Итак, он добился всего: гараж – мастерская, квартира, даже участок с дачей, интересная работа с коллективной халтурой, очень уважающая теща, стройная любящая жена. И он принял мудрые в своей очевидности заветы своих новых коллег:

                ВСЕХ ДЕНЕГ ВСЕ РАВНО НЕ ЗАРАБОТАЕШЬ!
                И НЕ В НИХ СЧАСТЬЕ.

бросил халтурить в гараже и уже для души занялся новыми для него радио- и  кинолюбительством.

В первый же день, когда обустраивал он свое новое рабочее место в угловом аппендиксе, Крачинский формовал головки пустотелых монтажных пистонов. Сам того не замечая он стучал ювелирным молоточком в такт легкой мелодии из радиоприемника. Галактионыч слегка разнообразил этот рисунок резиновой киянкой – выколачивал тонкостенный полусферический экран. Петя добавлял легкое шипение надфиля, Днепров расставлял акценты стеклянным шариком. Петровский остановился, оглянулся: все усердно делали свою работу. Он выбрал любимый инструмент – молоток и концом ручки по батарее центрального отопления свободно вошел  в этот весьма слаженный ансамбль ударных и шумовых инструментов. Такие хохмы они иногда спонтанно откалывали при визитах всяких начальничков. Звучало очень ритмично, с акцентами и даже заразительно.

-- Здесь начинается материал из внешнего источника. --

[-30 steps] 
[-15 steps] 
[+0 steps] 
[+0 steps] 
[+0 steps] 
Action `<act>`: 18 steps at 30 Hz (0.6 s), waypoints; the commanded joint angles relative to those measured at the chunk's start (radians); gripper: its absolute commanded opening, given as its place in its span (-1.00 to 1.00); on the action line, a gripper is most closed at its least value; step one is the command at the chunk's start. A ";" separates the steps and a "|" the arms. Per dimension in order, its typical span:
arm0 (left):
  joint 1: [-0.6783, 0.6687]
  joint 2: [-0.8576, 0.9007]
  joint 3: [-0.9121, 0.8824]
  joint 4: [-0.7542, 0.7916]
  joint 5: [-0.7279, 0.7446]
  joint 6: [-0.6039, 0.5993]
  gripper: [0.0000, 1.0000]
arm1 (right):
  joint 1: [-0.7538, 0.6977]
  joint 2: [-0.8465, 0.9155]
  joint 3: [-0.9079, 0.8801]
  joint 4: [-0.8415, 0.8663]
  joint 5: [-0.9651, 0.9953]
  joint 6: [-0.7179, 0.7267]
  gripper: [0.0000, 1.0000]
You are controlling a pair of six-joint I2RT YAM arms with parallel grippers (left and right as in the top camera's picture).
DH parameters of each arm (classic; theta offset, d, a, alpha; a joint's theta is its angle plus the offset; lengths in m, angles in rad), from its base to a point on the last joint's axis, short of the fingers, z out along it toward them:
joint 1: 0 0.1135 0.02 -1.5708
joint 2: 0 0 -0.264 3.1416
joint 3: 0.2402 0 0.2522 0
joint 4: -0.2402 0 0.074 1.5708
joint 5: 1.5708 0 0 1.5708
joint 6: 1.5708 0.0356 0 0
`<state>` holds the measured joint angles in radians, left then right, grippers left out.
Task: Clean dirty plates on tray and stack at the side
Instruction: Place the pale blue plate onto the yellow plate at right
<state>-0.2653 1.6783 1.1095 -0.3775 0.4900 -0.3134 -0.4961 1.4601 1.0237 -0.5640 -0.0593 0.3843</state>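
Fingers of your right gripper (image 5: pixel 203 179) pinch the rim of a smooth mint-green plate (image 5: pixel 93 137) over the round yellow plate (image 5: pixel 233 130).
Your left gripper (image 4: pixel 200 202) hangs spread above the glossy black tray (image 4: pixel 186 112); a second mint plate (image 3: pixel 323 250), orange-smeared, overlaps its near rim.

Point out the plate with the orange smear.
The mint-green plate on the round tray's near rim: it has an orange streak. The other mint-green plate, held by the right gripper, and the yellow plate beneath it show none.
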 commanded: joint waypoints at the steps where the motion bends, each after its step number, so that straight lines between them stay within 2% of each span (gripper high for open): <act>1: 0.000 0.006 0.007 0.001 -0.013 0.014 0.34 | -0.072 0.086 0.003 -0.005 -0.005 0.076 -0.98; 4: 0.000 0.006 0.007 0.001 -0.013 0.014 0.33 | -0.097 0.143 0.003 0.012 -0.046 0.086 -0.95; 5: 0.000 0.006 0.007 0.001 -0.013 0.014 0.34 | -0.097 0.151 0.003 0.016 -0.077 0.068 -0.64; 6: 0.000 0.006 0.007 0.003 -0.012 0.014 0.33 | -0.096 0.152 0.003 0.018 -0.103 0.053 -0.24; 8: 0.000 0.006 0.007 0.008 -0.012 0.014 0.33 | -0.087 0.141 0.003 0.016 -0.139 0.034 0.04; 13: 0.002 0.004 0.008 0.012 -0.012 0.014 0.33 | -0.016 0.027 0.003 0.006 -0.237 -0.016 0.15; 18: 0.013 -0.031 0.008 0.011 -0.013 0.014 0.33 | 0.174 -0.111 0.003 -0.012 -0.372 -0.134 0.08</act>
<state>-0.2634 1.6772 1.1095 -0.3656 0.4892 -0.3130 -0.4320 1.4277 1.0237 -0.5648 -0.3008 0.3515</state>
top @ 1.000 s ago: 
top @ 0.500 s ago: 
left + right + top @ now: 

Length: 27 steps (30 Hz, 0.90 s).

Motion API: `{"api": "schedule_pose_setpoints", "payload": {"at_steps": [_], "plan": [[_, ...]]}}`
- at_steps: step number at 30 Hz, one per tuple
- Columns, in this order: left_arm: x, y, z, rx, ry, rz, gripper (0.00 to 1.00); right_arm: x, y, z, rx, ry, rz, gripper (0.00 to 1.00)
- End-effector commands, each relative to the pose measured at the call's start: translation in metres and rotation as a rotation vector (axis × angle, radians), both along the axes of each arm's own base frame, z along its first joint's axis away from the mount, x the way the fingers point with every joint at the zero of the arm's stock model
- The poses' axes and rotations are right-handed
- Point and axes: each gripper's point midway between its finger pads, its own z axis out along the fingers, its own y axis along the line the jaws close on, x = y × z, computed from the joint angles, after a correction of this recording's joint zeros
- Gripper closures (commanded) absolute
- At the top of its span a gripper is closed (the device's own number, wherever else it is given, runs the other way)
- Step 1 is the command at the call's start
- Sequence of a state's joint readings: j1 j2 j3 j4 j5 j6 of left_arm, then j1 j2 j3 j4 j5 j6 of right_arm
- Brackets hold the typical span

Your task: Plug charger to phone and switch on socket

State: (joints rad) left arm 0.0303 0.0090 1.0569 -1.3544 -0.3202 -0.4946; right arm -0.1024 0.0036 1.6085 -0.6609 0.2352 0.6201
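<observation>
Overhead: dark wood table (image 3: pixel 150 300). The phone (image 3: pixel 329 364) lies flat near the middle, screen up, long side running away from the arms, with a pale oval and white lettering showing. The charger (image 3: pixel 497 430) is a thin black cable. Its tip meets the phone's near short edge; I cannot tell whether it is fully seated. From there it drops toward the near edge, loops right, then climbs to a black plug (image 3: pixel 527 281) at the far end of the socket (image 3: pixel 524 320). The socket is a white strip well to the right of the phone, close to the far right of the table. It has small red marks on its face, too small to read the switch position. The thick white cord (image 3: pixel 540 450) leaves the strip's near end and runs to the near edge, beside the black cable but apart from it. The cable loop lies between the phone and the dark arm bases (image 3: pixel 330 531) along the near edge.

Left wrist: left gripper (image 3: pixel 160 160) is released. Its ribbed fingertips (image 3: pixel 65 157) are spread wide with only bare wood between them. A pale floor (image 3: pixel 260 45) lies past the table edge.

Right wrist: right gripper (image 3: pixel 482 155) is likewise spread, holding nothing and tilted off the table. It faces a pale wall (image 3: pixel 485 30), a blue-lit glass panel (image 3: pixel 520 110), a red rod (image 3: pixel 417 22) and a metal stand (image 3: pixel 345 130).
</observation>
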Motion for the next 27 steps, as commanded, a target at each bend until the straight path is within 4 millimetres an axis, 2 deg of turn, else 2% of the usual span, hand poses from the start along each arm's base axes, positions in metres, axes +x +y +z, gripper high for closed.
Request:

В субботу после первой получки Петровскому наказали явиться к семи вечера ко входу кинотеатра «Мир». Славка удивился, но пришел. Новых коллег узнал с трудом, особенно  Крачинского – настоящий граф! Оказалось все идут не в кино, а напротив - в ресторан «Интурист». Славка удивился еще больше.  Но когда их встретил какой-то штымп в фирменном смокинге и почтительно сопроводил в лучший зал кабака – Кавказский и усадил за уютный шестиместный, уже сервированный стол, Петровский удивился не на шутку. Пожалуй, так он давно не удивлялся! Пожалуй, так шикарно он никогда не проводил время за шикарныи столом с удивительно красивым и вкусным берлиозом с потрясным киром и в компании уважаемых  коллег. Как оказалось, это традиция – дважды в месяц по авансам и получкам лаборатория тут обедала-ужинала и решала важные вопросы, и не только производственные! По мере надобности приглашались близкие и доверенные люди.

Новых коллег Петровский тоже сразу научил кой-чему. Он – урка, сколько себя помнил – всегда чувствовал что творится сзади, везде искал на грани рефлекса место, куда можно заныкаться, путь, по которому можно незаметно и срочно ухилять. В тот  же день он внимательно осмотрел окно, забранное мощной решеткой. Оно единственное выходило на улицу, остальные – в огороженный двор институтской библиотеки. Из него открывался живописный вид на узкую улицу, мощенную мелким камнем. Прямо напротив, на небольшом косогоре шла каменная стена, за ней какой-то храм в саду. Слева через палисадник какое-то здание с табличками у подъездов, за ним виднелась часть красного фасада тоже с зарешетчатыми окнами. Петровский знал - там гормилиция с КПЗ.  Где-то вблизи грохотал трамвай. В выделенном большом шкафу Славка оставил пустой нижнюю полку. Он сразу же заметил спрятанную дверь. Вышел на работу в субботу, по контуру аккуратно прорезал  многолетнюю штукатурку, вскрыл. Показалась лестница в подвал… Он подкрасил старые потемневшие торцы двери в тон стен и тщательно вымел мусор. В понедельник коллеги увидели почти незаметные следы Славкиных упражнений и… промолчали. Посмотрим, мол, что дальше будет.

1 – почтовый ящик – кодовое обозначение закрытых предприятий военно-промышленного комплекса.
2 - шедевр, образцовое творение.
3 – легендарный советский спортивный комментатор.